Con l’estate alle porte si apre la stagione più calda anche per il mercato degli affitti studenteschi. È il momento in cui migliaia di studenti iniziano a cercare una stanza o un appartamento in vista del nuovo anno accademico, soprattutto se il trasferimento riguarda una grande città universitaria o arriva dopo un percorso di studi all’estero.
Secondo i dati di HousingAnywhere, piattaforma europea specializzata negli affitti per studenti e giovani professionisti, a maggio 2026 le ricerche di alloggi in Italia sono aumentate del 23% rispetto ad aprile e del 21% rispetto allo stesso mese del 2025. Un’accelerazione che conferma l’avvio della cosiddetta peak season, il periodo in cui la domanda comincia a concentrarsi sugli ingressi previsti tra fine estate e inizio autunno.
La tendenza non riguarda soltanto il mercato italiano. A livello europeo, nello stesso mese, le prenotazioni sulla piattaforma sono cresciute del 30% rispetto al mese precedente. Un dato significativo riguarda anche i tempi della ricerca: il 44% degli studenti che prenotano in questa fase sta già programmando il trasferimento tra agosto e settembre. Fuori dalla stagione di picco, invece, solo il 10% degli utenti si muove con un anticipo così ampio.
Torino guida la crescita, seguita da Firenze e Bologna
In Italia, la ricerca di alloggi si sta intensificando soprattutto nei principali poli universitari. Torino registra l’aumento più consistente, con un +54% rispetto al mese precedente. Seguono Firenze, con un incremento del 45%, Bologna con il 31%, Milano e Roma entrambe al 27%, e Padova al 21%.
Questi numeri raccontano un mercato sempre più competitivo, in cui anticipare i tempi può fare la differenza. Chi comincia a cercare casa già prima dell’estate può accedere a un’offerta più ampia, confrontare meglio prezzi e tipologie di alloggio e organizzare con maggiore tranquillità il trasferimento. Il vantaggio è particolarmente rilevante per gli studenti fuori sede e internazionali, che spesso devono gestire la ricerca a distanza, senza poter visitare fisicamente gli immobili.

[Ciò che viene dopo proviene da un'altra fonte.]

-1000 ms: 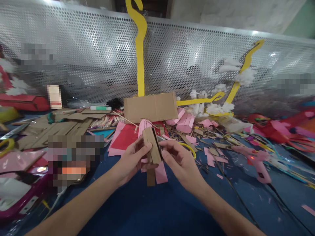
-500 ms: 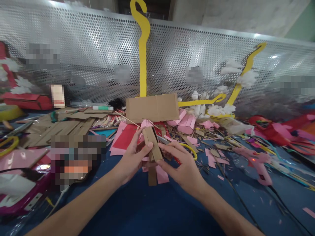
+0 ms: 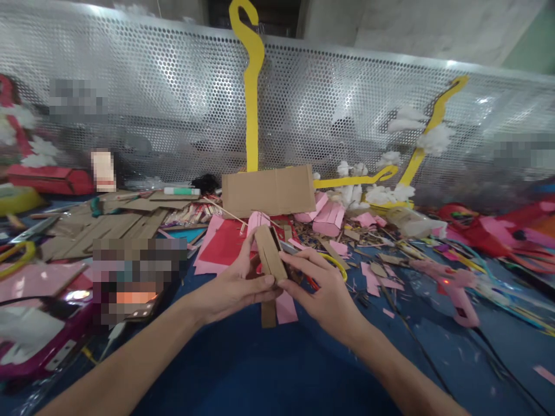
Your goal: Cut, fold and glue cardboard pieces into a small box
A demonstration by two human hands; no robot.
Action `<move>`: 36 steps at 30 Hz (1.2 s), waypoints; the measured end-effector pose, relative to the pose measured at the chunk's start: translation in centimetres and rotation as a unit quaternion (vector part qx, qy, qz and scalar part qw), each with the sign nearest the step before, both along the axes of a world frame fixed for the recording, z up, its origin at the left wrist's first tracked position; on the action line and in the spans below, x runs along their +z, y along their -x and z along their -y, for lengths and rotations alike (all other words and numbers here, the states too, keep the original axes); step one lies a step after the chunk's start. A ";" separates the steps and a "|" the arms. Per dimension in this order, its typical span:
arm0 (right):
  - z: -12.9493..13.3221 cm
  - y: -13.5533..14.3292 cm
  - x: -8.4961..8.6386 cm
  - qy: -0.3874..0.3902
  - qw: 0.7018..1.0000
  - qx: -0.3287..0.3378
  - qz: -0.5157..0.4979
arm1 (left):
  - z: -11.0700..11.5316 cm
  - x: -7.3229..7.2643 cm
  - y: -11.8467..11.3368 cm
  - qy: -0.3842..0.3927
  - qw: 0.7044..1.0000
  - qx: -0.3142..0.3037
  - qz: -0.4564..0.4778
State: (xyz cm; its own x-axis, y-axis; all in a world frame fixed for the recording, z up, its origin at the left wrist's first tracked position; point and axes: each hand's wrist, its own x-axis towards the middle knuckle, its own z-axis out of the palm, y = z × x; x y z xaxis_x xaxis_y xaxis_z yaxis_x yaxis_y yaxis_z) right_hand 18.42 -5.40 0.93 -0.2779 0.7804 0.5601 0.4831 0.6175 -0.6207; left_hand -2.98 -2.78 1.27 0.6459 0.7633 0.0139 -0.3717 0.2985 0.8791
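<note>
A small folded cardboard box [image 3: 269, 252] is held tilted over the blue table, its dark hollow side showing toward the right. My left hand [image 3: 236, 286] grips it from the left, with the thumb along its near lower end. From the right, my right hand [image 3: 314, 280] pinches its edge between fingers and thumb. Beneath the hands lie a cardboard strip [image 3: 268, 314] and a pink paper piece [image 3: 286, 308]. Just behind are red paper [image 3: 222, 241] and a larger cardboard box [image 3: 269, 192] with a yellow hook-topped strip [image 3: 252, 110] rising behind it.
A pink glue gun [image 3: 453, 289] with a lit red light and a cord lies at right. Cardboard sheets [image 3: 117, 231] and a glue stick [image 3: 181, 190] are at left. Paper scraps [image 3: 373, 277] litter the right. A perforated metal panel [image 3: 173, 104] stands behind.
My left thumb has slid down from the box's upper face to its near lower end. The small box has turned slightly; my right hand stays almost in place.
</note>
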 end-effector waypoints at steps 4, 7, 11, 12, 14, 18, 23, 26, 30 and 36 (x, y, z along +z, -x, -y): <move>-0.1 -0.1 0.1 -0.006 1.000 -0.015 0.000 | -0.1 0.0 0.0 -0.009 1.000 0.018 -0.006; -0.1 0.0 0.2 0.011 1.000 -0.026 -0.011 | -0.1 -0.1 -0.3 -0.017 0.999 0.037 -0.021; -0.1 0.4 0.3 0.089 0.992 -0.060 -0.066 | -0.2 -0.2 -0.7 -0.052 0.996 0.054 -0.054; -0.1 0.5 0.2 0.114 0.988 -0.063 -0.078 | -0.3 -0.3 -0.7 -0.062 0.995 0.053 -0.063; 0.0 0.6 0.2 0.153 0.982 -0.055 -0.092 | -0.4 -0.5 -0.8 -0.073 0.993 0.047 -0.076; 0.0 0.6 0.1 0.183 0.976 -0.042 -0.111 | -0.4 -0.9 -0.8 -0.088 0.990 0.063 -0.085; -0.4 0.4 0.2 0.193 0.973 -0.032 -0.120 | -0.2 -0.7 -1.0 -0.095 0.987 0.105 -0.073; -0.7 0.2 0.2 0.201 0.972 -0.011 -0.122 | -0.1 -0.5 -0.9 -0.083 0.989 0.093 -0.075; -0.8 -0.2 0.0 0.215 0.968 -0.003 -0.127 | -0.2 -0.5 -0.8 -0.073 0.989 0.095 -0.086; -0.8 -0.3 -0.2 0.229 0.967 0.007 -0.108 | -0.4 -0.7 -0.7 -0.074 0.989 0.104 -0.070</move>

Il peso crescente degli studenti internazionali
Il tema degli affitti studenteschi assume un rilievo ancora maggiore se letto insieme alla crescita della componente internazionale negli atenei italiani. Secondo il Rapporto Anvur 2026 sul sistema della formazione superiore e della ricerca, nell’anno accademico 2024/25 gli studenti con diploma conseguito all’estero iscritti nelle università italiane sono 111.566. Erano 52.493 nel 2018/19: in pochi anni il numero è quindi più che raddoppiato.
Questi studenti rappresentano oggi il 5,4% del totale degli iscritti. La presenza è particolarmente concentrata nel Nord-Ovest, area che raccoglie il 36,3% degli studenti con diploma estero. Si tratta di un cambiamento che incide direttamente anche sulla domanda abitativa, perché aumenta il bisogno di soluzioni flessibili, arredate, prenotabili online e adatte a soggiorni di medio periodo.
La casa diventa parte dell’esperienza universitaria
Per molti studenti, trovare un alloggio non è più soltanto una questione logistica. La disponibilità di una sistemazione adeguata può influire sulla qualità dell’esperienza universitaria, sull’integrazione nella nuova città e sulla capacità di affrontare con serenità l’inizio del percorso accademico.
Nelle città dove la pressione abitativa è più forte, la ricerca può diventare complessa: domanda elevata, disponibilità limitata e necessità di muoversi rapidamente rendono il mercato sempre più selettivo. In questo scenario, le piattaforme digitali puntano a intercettare una domanda fatta soprattutto di studenti in mobilità, spesso alla ricerca di alloggi arredati, contratti di durata intermedia e procedure interamente gestibili online.